TO DO
From the entries that follow, reproduce exactly and only the lines from the line with "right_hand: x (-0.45" to the line with "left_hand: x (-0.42", endpoints included.

SUPPLIED MATERIAL
[Start of section]

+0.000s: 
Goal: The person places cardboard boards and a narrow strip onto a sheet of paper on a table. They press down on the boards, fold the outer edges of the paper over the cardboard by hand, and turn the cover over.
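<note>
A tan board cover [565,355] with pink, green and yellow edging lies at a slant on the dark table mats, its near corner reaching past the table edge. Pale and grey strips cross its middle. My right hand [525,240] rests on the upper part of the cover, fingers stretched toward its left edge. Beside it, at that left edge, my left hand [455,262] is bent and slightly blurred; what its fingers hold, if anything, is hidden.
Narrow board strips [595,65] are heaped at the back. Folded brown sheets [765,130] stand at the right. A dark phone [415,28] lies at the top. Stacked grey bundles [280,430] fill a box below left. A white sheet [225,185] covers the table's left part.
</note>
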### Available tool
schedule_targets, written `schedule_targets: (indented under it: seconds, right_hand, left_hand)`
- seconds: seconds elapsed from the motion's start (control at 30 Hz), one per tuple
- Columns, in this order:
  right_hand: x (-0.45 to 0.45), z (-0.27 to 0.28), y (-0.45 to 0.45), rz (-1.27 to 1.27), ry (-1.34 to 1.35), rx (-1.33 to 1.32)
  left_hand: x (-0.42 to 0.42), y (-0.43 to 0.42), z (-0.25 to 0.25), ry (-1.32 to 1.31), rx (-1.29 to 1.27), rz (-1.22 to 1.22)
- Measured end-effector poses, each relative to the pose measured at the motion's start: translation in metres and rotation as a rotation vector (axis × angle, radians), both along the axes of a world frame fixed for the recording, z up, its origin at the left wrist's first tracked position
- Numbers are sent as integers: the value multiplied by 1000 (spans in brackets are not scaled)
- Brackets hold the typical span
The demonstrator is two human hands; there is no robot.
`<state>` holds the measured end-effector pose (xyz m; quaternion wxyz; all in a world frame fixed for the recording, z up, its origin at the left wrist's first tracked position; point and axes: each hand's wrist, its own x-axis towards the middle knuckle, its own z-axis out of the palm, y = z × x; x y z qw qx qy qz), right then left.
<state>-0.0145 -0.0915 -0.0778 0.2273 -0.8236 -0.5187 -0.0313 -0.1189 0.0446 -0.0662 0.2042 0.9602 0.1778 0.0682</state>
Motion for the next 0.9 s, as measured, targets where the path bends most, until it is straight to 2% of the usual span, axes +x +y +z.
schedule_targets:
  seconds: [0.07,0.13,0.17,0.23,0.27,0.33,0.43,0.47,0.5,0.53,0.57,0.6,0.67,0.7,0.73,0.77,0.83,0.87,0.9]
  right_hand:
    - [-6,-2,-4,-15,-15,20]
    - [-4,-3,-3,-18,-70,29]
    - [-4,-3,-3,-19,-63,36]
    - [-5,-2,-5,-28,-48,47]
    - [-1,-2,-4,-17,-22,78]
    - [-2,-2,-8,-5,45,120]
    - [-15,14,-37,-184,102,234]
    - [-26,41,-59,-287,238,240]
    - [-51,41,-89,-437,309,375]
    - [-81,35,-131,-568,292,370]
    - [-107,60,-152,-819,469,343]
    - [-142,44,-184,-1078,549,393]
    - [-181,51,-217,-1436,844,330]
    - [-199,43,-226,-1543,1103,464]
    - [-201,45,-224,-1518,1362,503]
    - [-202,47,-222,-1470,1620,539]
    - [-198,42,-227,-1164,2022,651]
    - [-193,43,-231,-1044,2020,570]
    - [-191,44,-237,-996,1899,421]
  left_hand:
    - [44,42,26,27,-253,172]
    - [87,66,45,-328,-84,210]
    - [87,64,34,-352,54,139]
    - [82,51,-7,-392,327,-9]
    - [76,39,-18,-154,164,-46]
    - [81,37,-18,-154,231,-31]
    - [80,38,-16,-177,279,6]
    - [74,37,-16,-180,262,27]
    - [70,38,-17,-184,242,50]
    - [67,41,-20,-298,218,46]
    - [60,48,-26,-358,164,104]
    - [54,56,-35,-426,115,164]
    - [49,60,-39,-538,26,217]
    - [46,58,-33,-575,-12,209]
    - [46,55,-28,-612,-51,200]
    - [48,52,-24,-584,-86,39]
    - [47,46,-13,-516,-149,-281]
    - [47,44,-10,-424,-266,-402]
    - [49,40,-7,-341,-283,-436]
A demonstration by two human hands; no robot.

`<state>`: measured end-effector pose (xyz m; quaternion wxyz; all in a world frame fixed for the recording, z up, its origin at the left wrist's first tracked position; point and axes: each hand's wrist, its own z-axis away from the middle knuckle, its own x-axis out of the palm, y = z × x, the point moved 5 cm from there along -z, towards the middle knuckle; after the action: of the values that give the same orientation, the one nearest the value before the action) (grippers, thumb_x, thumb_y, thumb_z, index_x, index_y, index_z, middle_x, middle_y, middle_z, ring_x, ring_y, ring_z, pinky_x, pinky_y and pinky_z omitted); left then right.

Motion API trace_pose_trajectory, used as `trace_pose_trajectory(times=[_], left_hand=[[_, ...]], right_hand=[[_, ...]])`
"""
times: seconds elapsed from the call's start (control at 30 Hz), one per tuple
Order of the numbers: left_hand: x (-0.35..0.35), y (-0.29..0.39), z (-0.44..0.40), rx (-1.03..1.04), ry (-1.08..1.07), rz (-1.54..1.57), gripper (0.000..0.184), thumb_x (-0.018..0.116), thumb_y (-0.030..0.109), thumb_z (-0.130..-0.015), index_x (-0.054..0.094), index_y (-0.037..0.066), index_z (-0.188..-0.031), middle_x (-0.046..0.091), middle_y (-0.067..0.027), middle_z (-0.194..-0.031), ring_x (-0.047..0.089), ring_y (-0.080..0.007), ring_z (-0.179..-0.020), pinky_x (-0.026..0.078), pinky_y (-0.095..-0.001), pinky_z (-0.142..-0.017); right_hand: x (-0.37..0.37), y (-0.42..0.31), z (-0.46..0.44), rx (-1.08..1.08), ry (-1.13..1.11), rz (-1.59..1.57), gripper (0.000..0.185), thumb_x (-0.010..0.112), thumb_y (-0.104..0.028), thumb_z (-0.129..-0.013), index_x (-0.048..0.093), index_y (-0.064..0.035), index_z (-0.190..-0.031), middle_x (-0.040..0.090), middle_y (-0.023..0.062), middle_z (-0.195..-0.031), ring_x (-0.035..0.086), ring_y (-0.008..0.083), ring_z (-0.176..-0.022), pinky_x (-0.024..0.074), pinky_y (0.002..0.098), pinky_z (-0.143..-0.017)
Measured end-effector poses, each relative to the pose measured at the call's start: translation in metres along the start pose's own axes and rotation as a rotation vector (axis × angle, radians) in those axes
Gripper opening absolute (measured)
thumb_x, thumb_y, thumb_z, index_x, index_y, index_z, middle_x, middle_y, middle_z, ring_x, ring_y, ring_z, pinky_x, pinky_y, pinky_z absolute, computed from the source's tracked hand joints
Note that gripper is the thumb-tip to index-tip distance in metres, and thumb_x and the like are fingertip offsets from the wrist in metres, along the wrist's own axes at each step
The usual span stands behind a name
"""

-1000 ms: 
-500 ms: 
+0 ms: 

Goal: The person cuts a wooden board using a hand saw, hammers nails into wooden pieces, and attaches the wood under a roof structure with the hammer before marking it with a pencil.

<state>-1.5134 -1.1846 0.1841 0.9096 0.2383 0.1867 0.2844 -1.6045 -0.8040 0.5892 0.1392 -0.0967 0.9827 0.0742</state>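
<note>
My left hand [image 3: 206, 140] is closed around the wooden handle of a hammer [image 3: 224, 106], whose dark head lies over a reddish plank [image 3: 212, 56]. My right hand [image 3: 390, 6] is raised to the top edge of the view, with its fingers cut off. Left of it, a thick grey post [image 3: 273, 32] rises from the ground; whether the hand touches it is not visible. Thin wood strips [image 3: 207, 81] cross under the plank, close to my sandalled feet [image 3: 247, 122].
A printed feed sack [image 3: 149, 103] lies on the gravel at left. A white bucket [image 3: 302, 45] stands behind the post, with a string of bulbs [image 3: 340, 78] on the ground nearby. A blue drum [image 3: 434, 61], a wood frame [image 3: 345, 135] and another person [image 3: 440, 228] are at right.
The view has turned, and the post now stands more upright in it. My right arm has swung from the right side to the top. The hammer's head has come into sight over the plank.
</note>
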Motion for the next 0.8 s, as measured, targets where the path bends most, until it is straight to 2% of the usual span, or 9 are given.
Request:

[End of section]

OUTPUT FOR THIS TASK
  right_hand: x (-0.45 to 0.45), z (-0.27 to 0.28), y (-0.45 to 0.45), rz (-1.27 to 1.27), ry (-1.34 to 1.35), rx (-1.33 to 1.32)
  left_hand: x (-0.42 to 0.42), y (-0.43 to 0.42), z (-0.25 to 0.25), ry (-1.32 to 1.31), rx (-1.29 to 1.27), rz (-1.22 to 1.22)

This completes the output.